Before you read Vision in Silver, I should say that it is absolutely necessary for you to read the previous two books, Written in Read and Murder of Crows. Vision in Silver takes off a little after Murder of Crows ends. Things seem to be hitting a little bit of an equilibrium at the Courtyard, but in an attempt to control her cutting, Meg decides to make a controlled cut. Of course she has a vision. At first, none of what she sees makes sense, but soon the pieces of the puzzle start falling into place, which is half the thrill.
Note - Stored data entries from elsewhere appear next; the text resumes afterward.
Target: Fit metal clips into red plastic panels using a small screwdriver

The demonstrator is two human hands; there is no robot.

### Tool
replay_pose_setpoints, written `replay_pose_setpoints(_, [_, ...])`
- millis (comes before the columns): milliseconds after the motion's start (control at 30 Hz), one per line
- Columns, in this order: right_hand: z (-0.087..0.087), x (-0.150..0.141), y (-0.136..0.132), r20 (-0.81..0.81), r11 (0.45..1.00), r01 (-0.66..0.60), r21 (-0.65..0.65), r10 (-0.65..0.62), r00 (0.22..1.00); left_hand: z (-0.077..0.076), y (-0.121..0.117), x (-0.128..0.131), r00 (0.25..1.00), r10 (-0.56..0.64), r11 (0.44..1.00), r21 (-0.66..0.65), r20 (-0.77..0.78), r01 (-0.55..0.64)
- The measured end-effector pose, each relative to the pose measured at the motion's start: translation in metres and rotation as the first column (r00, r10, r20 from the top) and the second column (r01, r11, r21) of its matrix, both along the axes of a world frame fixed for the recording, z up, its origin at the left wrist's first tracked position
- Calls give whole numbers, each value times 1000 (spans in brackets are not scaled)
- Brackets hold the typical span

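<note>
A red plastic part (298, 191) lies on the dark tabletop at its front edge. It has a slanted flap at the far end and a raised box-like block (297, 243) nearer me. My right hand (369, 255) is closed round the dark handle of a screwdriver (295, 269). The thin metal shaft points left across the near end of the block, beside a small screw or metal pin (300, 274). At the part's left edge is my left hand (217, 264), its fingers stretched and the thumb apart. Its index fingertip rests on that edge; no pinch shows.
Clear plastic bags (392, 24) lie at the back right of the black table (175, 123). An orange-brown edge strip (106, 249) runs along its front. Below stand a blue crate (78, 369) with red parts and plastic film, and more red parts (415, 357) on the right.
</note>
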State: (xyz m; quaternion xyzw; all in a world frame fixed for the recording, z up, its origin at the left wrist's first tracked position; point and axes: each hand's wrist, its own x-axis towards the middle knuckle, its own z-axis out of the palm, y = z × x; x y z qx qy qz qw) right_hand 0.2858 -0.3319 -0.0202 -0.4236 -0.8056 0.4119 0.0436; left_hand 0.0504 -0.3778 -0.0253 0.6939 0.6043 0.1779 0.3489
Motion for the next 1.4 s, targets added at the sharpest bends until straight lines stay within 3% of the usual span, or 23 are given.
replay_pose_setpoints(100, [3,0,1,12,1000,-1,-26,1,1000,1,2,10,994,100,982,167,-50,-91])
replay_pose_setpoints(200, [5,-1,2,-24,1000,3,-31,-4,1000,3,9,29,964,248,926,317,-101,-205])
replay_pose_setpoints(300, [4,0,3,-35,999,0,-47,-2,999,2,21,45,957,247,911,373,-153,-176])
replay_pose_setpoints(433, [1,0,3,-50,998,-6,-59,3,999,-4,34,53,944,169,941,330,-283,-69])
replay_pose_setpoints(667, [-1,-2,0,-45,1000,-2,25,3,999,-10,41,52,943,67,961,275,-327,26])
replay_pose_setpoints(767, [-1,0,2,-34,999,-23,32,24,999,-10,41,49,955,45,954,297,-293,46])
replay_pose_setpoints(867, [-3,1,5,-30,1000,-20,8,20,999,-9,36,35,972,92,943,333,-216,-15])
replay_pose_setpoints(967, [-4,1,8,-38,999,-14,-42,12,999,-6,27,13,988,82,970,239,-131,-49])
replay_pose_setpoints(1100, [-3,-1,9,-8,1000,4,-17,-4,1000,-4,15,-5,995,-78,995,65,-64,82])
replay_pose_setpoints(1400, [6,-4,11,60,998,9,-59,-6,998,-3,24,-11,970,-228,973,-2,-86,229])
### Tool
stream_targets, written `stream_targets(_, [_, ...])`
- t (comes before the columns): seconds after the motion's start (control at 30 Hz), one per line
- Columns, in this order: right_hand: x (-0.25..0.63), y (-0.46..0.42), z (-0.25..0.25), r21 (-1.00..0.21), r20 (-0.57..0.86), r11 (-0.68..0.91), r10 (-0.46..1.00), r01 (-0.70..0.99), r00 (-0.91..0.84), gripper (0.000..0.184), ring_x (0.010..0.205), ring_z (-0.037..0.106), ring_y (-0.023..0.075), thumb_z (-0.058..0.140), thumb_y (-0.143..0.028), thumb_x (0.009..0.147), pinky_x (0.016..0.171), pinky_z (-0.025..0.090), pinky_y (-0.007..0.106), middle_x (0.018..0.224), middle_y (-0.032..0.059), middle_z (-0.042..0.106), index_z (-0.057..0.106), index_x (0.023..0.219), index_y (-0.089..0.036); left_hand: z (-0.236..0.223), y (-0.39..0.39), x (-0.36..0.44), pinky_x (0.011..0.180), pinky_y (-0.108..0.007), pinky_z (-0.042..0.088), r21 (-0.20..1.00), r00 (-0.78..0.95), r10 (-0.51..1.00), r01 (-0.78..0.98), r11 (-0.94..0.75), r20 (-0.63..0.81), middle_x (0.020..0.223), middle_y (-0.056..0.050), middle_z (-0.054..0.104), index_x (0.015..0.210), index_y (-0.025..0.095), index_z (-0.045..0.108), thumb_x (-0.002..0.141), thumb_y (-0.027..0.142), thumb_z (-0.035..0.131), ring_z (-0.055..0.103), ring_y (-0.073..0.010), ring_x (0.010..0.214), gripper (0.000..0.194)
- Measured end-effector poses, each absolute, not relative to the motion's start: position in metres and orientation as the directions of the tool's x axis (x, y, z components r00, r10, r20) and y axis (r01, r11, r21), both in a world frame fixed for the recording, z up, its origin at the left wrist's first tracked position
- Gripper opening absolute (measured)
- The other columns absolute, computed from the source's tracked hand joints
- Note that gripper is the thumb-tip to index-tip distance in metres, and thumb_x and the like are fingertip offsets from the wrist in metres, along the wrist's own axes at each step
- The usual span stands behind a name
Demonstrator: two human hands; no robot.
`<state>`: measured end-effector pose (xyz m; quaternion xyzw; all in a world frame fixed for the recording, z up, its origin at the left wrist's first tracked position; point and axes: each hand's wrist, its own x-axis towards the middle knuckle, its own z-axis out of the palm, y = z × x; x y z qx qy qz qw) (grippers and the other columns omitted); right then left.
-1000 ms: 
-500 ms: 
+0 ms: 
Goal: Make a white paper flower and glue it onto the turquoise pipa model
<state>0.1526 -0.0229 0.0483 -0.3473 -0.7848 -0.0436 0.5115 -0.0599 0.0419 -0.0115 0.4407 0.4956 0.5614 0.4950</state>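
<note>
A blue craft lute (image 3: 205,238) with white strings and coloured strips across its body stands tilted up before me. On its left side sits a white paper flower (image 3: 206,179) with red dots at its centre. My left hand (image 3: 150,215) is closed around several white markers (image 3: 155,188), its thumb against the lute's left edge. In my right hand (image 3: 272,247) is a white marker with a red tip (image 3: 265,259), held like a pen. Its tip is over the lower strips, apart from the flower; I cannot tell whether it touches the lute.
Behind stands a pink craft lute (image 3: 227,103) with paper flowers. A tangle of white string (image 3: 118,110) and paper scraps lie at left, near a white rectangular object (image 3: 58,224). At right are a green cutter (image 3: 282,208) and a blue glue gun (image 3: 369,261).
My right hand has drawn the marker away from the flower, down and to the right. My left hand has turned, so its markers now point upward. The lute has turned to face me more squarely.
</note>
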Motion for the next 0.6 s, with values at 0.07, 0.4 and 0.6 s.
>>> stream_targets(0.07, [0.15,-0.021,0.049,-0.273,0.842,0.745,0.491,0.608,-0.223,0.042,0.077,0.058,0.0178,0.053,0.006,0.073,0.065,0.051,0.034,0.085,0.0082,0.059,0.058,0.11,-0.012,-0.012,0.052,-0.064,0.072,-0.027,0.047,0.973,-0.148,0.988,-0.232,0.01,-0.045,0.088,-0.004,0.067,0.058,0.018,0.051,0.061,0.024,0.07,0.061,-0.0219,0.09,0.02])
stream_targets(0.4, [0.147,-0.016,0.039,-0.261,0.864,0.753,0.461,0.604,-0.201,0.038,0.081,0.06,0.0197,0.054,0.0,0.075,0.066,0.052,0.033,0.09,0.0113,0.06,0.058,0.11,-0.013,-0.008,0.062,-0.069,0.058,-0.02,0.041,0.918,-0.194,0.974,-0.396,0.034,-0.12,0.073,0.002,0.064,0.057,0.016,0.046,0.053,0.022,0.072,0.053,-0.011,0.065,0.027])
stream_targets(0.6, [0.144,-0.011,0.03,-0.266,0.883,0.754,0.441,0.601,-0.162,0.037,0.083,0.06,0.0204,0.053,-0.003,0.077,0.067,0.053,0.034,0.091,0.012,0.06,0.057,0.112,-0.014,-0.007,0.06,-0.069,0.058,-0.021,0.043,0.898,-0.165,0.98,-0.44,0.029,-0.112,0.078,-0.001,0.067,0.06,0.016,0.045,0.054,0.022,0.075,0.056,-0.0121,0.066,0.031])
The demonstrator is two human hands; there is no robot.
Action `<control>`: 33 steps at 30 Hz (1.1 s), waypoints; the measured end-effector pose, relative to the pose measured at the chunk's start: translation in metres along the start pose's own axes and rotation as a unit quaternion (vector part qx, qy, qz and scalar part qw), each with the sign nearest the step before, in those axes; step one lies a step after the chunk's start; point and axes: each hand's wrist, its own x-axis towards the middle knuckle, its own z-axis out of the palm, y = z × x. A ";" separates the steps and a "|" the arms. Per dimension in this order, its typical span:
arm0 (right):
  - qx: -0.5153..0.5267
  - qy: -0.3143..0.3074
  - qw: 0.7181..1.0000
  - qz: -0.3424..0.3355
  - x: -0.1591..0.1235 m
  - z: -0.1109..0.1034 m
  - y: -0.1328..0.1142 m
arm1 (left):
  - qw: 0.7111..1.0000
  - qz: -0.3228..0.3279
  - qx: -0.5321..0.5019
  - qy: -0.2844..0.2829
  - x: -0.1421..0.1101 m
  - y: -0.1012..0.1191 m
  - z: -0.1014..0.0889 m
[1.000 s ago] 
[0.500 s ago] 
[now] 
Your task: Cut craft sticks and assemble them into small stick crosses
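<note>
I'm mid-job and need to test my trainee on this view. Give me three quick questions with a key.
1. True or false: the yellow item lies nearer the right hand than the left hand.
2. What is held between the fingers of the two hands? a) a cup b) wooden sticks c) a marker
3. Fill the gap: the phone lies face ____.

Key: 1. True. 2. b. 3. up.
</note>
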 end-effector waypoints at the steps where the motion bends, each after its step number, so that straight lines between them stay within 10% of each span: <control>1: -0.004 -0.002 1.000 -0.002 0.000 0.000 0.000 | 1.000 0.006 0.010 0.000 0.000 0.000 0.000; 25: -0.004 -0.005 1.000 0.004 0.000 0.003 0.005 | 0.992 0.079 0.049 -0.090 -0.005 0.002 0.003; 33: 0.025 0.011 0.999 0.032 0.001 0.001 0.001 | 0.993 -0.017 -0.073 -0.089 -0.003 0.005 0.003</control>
Vision in Silver has a bit of a different tone from the previous novels. Meg stops being the darling of the courtyard and starts making mistakes. The Others that she lives with don’t know how to handle her. There’s a murder which causes the humans to take a much larger role in the novel than they have in previous books, and the politics are intense, and almost overwhelming.
Readers will learn a lot more about the cassandra sangue, as Meg starts to really explore what makes her tick. The pressure that the Others and the Intuits feel from taking in these women who have been lost, kicked out, and confused, adds another layer of pressure and heartbreak to an already tense situation.
Vision in Silver is incredibly atmospheric and packed with tension and layers for readers to explore. There are very few authors who can make me feel both happy and heartbroken in the same sentence, and Bishop is one of them. She pulls out all the tricks, and infuses her book with all of the emotions that she can possibly muster.
This book is a bit more political and personal than the previous books. Meg really has to explore who she is and how she works in an effort to help all of the other women who have been basically abandoned from their very sheltered (and abusive) lives. It’s heartbreaking to see the struggle that these women go through, and it’s incredibly humanizing, empowering, and heartbreaking to see Meg push herself so far, and so hard, to help women that she doesn’t even really know.
The struggle between the Others and the humans is getting kicked up another notch. It’s obvious that Bishop is working toward something quite incredible in future books in the series. She’s spent the past two books moving her players around and ramping up the tension. The ending of Vision of Silver left me anxious to see what, exactly, she’s working toward. While I have my ideas, Bishop has a tendency to turn left when I expect her to turn right. Anything can happen but, oh, will I love the surprise.
The character development works perfectly along with the political developments. Both seem to fuel the other and push characters into some uncomfortable situations that force them to grow in unexpected ways. Meg was a powerful character before, but Vision in Silver humanizes her. Now she’s not just powerful, but she’s also fallible.
The mystery at the core of the novel is well done and has a result that managed to surprise me. Though, to be honest, the mystery wasn’t the most compelling part of the book. It did, however, give humans a much bigger role than they have previously had, and gives the political conflicts between humans and the Others a more personal and emotional ground.
Vision in Silver was quite a surprise. I loved the first two books in the series, but this one really shows just what a powerful author Bishop is. She flawlessly weaves together more plot threads than I thought possible, manages to keep readers guessing and on the edge of their seats, and moves the plot toward…. something incredible, I’m sure.